Work to complete: Write out all of the data exactly as it appears.

Dataset content:
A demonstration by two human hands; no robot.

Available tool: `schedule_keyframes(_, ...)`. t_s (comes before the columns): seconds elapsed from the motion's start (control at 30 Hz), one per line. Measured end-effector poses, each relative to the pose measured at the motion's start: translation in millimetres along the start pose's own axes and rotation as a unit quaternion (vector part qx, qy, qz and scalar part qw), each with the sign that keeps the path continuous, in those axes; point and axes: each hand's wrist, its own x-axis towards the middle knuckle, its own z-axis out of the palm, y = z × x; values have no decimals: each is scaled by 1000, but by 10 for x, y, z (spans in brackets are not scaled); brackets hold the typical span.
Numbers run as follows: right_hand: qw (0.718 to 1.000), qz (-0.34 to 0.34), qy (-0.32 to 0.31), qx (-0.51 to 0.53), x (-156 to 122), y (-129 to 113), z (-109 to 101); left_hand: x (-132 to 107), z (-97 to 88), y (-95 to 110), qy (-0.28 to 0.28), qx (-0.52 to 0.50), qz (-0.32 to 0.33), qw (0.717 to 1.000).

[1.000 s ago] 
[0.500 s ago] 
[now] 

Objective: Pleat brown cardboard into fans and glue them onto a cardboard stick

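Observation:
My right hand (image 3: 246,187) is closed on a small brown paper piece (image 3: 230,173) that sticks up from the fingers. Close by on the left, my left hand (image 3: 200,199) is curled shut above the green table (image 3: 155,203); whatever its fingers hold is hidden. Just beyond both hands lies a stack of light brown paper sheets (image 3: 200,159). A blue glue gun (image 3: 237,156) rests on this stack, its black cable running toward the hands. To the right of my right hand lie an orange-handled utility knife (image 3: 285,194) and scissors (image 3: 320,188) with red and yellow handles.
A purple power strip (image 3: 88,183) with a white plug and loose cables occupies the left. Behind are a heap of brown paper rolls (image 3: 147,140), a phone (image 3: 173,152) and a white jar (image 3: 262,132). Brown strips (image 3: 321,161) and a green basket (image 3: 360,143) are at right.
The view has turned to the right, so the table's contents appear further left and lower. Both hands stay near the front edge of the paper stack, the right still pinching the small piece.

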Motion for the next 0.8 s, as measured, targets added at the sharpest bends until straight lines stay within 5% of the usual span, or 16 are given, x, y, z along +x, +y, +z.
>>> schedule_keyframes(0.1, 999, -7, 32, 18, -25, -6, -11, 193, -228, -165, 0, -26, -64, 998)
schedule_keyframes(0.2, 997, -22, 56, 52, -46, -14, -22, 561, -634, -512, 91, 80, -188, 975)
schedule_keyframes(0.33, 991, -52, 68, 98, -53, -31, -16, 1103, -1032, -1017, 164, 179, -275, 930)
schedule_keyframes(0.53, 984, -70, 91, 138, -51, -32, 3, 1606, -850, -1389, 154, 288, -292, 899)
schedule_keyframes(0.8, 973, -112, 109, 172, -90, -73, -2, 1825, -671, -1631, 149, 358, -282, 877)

Task result:
A demonstration by two human hands; no robot.

Available tool: `schedule_keyframes(_, ...)`. t_s (comes before the columns): seconds elapsed from the motion's start (control at 30 Hz), one per line. Measured end-effector poses, each relative to the pose measured at the motion's start: translation in millimetres along the start pose's own axes and rotation as a unit quaternion (vector part qx, qy, qz and scalar part qw), each with the sign that keeps the path continuous, in those axes; point and axes: each hand's wrist, its own x-axis towards the middle knuckle, its own z-axis out of the palm, y = z × x; values have no decimals: each is scaled by 1000, but by 10 for x, y, z (spans in brackets are not scaled); brackets hold the typical span.
Numbers run as follows: right_hand: qw (0.718 to 1.000), qz (-0.34 to 0.34), qy (-0.32 to 0.31), qx (-0.51 to 0.53), x (-156 to 122), y (-129 to 113), z (-109 to 101); left_hand: x (-132 to 107), z (-97 to 88), y (-95 to 110), qy (-0.28 to 0.28), qx (-0.52 to 0.50), qz (-0.32 to 0.33), qw (0.717 to 1.000).

[1.000 s ago] 
[0.500 s ago] 
[now] 

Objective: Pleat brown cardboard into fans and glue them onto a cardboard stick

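Observation:
My right hand (image 3: 246,187) is closed on a small brown paper piece (image 3: 230,173) that sticks up from the fingers. Close by on the left, my left hand (image 3: 200,199) is curled shut above the green table (image 3: 155,203); whatever its fingers hold is hidden. Just beyond both hands lies a stack of light brown paper sheets (image 3: 200,159). A blue glue gun (image 3: 237,156) rests on this stack, its black cable running toward the hands. To the right of my right hand lie an orange-handled utility knife (image 3: 285,194) and scissors (image 3: 320,188) with red and yellow handles.
A purple power strip (image 3: 88,183) with a white plug and loose cables occupies the left. Behind are a heap of brown paper rolls (image 3: 147,140), a phone (image 3: 173,152) and a white jar (image 3: 262,132). Brown strips (image 3: 321,161) and a green basket (image 3: 360,143) are at right.
The view has turned to the right, so the table's contents appear further left and lower. Both hands stay near the front edge of the paper stack, the right still pinching the small piece.
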
Motion for the next 0.8 s, as measured, targets added at the sharpest bends until straight lines stay within 5% of the usual span, or 16 are given, x, y, z along +x, +y, +z.
>>> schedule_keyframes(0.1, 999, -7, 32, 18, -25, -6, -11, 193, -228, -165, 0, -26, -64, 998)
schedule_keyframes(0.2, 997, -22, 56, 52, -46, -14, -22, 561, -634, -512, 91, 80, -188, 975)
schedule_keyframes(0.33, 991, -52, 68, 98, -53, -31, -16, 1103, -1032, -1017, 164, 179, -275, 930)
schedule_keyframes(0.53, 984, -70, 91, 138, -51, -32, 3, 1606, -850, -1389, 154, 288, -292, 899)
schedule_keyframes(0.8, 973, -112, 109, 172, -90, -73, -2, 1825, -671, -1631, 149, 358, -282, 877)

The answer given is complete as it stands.